Transcribe the listing that follows in full, omitting pictures.

Start of DATA EXTRACT

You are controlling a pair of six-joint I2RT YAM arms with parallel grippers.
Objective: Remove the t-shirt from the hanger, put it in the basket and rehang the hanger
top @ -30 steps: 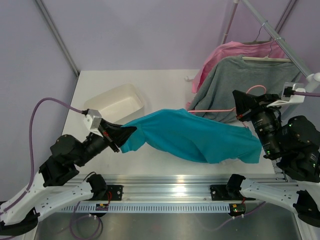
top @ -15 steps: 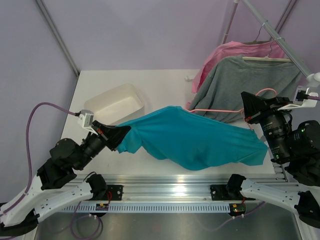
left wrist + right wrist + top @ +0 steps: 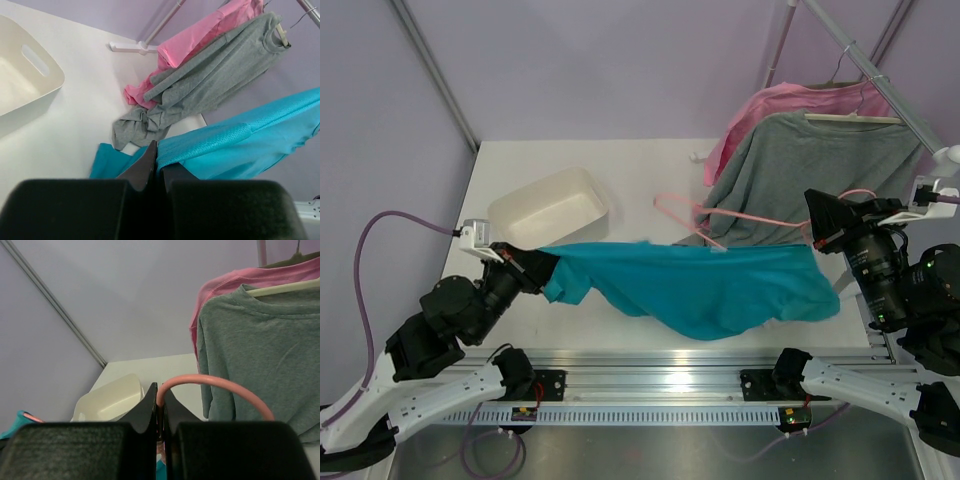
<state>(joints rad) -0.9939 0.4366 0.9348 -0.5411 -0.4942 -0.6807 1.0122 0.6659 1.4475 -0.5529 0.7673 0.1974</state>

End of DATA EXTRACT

### RESPONSE FOR THIS EXERCISE
You are controlling a pair of six-joint I2RT YAM arms with parallel grippers.
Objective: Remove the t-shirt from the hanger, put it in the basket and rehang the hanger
top @ -30 steps: 
top @ -15 steps: 
left wrist + right wrist + top @ +0 steps: 
<state>(joints rad) -0.9939 0.4366 0.9348 -0.5411 -0.4942 -0.6807 1.0122 0.6659 1.4475 -0.5529 0.7673 0.1974</state>

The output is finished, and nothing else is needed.